What is needed
Should a line in the entries below contain "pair", return that line.

Extracted records:
============================================================
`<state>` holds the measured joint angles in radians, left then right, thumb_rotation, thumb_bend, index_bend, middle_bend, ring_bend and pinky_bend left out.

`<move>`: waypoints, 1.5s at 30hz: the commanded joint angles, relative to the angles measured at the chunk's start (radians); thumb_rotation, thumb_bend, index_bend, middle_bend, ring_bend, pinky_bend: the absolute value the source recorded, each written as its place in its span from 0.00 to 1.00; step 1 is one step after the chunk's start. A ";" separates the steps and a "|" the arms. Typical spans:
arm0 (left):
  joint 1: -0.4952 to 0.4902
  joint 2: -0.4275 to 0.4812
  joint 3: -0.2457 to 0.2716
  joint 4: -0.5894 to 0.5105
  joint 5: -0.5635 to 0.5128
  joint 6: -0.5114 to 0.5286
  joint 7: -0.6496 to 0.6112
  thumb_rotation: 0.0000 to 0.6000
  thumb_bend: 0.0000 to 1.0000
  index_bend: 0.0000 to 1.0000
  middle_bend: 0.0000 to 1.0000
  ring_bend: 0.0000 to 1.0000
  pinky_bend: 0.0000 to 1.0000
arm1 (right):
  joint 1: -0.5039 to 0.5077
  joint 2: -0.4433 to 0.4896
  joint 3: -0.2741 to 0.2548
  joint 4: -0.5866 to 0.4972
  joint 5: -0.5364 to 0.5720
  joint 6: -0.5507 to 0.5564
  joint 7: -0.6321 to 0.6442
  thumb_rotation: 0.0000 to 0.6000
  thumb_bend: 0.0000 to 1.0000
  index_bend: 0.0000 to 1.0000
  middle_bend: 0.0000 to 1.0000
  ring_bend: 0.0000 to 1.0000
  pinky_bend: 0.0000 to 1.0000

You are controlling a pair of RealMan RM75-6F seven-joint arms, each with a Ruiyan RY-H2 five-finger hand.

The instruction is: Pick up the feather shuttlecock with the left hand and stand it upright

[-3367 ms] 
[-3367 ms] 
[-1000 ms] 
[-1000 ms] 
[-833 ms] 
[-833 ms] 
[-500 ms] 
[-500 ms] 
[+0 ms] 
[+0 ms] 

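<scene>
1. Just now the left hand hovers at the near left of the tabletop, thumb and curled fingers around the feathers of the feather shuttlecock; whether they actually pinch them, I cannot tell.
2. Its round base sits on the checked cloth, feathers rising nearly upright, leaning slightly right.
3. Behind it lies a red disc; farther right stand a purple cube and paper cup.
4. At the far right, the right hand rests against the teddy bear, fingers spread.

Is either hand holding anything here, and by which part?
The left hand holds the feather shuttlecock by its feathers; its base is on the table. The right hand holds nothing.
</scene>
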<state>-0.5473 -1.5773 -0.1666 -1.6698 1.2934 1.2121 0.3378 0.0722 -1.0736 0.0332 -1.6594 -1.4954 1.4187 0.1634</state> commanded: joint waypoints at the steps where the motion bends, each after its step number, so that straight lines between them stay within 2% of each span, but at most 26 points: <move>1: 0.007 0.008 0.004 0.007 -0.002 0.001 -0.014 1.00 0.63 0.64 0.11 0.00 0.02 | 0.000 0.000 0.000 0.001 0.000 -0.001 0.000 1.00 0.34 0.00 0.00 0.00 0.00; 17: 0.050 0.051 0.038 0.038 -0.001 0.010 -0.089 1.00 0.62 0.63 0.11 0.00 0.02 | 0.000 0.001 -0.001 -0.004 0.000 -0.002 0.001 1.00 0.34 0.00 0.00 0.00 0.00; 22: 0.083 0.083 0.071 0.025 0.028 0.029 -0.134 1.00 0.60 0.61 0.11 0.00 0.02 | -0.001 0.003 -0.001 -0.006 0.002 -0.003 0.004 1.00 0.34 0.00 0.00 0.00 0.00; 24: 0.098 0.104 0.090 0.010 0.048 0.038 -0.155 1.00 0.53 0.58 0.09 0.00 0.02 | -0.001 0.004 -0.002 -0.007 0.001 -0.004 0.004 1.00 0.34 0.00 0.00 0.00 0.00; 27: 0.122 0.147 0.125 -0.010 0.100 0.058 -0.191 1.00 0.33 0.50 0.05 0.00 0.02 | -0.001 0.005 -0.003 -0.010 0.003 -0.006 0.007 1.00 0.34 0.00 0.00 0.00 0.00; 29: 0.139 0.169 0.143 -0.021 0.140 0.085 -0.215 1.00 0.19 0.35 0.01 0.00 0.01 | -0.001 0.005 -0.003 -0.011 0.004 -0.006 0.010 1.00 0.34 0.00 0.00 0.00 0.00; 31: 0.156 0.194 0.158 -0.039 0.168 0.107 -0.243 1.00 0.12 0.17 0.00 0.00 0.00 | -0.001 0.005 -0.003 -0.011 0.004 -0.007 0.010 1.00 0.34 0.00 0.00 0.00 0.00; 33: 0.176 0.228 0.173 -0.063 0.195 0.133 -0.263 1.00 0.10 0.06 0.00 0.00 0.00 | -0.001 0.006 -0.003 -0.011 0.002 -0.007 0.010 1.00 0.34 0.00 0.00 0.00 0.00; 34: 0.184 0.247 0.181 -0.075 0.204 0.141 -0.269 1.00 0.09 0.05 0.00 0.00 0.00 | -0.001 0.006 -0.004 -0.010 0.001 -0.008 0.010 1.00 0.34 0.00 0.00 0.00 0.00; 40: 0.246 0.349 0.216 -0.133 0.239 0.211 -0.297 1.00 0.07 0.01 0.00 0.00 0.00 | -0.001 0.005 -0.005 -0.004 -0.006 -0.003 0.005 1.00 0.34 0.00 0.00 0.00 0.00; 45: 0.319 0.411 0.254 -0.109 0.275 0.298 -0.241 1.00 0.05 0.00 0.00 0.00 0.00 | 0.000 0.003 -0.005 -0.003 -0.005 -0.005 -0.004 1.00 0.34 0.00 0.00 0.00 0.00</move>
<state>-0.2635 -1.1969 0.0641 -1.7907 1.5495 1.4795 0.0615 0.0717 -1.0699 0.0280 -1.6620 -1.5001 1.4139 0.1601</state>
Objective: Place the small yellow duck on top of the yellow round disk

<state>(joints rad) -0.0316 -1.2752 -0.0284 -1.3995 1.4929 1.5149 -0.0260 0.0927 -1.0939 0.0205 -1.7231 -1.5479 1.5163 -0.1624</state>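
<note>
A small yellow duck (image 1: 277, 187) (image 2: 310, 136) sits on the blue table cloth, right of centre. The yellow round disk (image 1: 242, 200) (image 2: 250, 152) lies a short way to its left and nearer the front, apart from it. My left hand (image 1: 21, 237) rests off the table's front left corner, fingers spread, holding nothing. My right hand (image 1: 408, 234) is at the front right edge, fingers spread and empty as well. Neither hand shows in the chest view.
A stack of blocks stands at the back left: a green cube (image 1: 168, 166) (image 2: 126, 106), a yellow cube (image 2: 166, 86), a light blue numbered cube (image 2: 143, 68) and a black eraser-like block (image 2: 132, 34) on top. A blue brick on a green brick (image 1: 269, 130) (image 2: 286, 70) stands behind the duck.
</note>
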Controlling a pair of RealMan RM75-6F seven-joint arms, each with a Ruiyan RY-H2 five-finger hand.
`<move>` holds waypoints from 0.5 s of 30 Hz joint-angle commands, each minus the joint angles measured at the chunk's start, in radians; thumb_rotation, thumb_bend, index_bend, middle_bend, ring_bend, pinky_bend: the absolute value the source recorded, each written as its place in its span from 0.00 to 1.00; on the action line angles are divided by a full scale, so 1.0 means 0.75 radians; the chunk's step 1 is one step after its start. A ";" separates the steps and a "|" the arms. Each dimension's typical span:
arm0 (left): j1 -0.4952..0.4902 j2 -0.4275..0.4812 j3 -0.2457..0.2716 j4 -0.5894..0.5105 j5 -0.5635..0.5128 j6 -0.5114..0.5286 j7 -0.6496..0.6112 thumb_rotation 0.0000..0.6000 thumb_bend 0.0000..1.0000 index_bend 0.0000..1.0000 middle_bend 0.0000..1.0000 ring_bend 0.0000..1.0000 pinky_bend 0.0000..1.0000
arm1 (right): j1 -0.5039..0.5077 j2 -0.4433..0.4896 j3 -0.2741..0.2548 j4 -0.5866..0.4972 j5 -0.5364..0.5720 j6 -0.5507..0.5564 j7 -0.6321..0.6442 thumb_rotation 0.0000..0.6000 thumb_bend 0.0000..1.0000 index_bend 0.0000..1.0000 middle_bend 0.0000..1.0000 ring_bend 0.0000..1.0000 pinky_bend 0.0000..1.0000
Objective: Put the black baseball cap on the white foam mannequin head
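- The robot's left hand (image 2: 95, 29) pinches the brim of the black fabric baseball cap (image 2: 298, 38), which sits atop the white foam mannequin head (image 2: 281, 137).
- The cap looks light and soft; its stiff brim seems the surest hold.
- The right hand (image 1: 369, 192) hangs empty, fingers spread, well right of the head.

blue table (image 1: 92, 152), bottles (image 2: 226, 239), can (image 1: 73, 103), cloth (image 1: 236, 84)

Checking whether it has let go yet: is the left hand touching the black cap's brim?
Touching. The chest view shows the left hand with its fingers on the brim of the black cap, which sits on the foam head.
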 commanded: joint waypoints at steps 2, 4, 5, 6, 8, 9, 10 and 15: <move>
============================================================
Answer to this task
You are controlling a pair of RealMan RM75-6F seven-joint arms, each with a Ruiyan RY-H2 five-finger hand.
Controlling a pair of RealMan RM75-6F seven-joint arms, each with a Ruiyan RY-H2 five-finger hand.

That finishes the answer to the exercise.